Um casal de muçulmanos, que reclamava uma indenização de um hospital francês depois do nascimento de um filho deficiente físico, viu seu pedido negado e, além disso, terá de pagar 1.000 euros de multa, pois o pai impediu, por motivos religiosos, que médicos homens acompanhassem o parto.

AFP |

Na decisão emitida nesta terça-feira, a corte de apelações de Lyon determinou que "o estado da criança é totalmente imputável à atitude de Radouane Ijjou e o casal não pode buscar a responsabilidade do centro hospitalar de Bourg-en-Bresse ao qual acusam".

A criança, nascida em 8 de novembro de 1998, tem 100% de incapacidade por causa de complicações neurológicas ocourridas durante o parto.

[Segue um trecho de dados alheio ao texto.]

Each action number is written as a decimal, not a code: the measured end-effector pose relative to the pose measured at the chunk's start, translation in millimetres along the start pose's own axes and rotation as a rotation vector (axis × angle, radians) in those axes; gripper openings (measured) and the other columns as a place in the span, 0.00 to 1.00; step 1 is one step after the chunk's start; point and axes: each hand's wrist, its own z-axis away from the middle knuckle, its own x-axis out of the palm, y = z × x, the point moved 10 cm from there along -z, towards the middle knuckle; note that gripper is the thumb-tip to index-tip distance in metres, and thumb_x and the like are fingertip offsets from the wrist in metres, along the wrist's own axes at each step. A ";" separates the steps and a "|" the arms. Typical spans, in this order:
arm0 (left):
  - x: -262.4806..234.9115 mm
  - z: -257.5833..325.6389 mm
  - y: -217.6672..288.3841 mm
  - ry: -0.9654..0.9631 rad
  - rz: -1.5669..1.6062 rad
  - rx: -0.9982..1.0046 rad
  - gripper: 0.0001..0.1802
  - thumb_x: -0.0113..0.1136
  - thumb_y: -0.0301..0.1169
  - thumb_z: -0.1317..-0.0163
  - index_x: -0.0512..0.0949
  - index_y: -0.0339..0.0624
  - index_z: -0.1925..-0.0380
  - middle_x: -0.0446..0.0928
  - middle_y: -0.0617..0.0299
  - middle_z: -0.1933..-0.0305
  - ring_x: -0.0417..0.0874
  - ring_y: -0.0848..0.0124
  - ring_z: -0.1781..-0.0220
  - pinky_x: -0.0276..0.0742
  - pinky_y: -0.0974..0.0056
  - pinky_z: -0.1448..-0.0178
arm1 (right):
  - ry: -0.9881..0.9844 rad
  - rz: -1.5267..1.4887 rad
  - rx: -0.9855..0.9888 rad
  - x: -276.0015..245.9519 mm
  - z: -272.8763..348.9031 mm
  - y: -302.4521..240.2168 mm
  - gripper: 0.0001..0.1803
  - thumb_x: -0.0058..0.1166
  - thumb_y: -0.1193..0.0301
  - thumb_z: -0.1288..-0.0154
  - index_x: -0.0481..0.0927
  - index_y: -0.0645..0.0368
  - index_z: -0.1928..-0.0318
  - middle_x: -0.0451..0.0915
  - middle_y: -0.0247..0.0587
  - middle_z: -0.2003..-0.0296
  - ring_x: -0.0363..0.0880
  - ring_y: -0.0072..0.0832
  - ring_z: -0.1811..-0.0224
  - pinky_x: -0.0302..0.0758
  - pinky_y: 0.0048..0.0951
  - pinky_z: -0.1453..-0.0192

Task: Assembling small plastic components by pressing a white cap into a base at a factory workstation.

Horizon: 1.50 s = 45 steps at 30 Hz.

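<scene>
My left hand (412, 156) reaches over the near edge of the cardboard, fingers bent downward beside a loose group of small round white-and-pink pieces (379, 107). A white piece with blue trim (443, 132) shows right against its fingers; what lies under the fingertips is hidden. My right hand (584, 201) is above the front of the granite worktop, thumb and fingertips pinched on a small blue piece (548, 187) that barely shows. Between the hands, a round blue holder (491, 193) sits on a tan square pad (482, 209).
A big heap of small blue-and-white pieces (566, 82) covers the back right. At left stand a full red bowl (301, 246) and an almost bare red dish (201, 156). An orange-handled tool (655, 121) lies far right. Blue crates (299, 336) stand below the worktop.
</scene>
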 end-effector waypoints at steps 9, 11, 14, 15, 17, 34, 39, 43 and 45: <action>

Segundo o tribunal, a oposição do pai em relação a qualquer presença masculina provocou a incapacidade da criança, impedindo que se fizesse exames que teriam evitado as complicações neurológicas.

Segundo a justiça, alegando suas convicções religiosas, o homem se opôs a qualquer presença masculina na sala de parto e, quando finalmente aceitou a intervenção de médicos homens, era tarde demais para realizar uma cesariana e o parto foi feito com fórceps.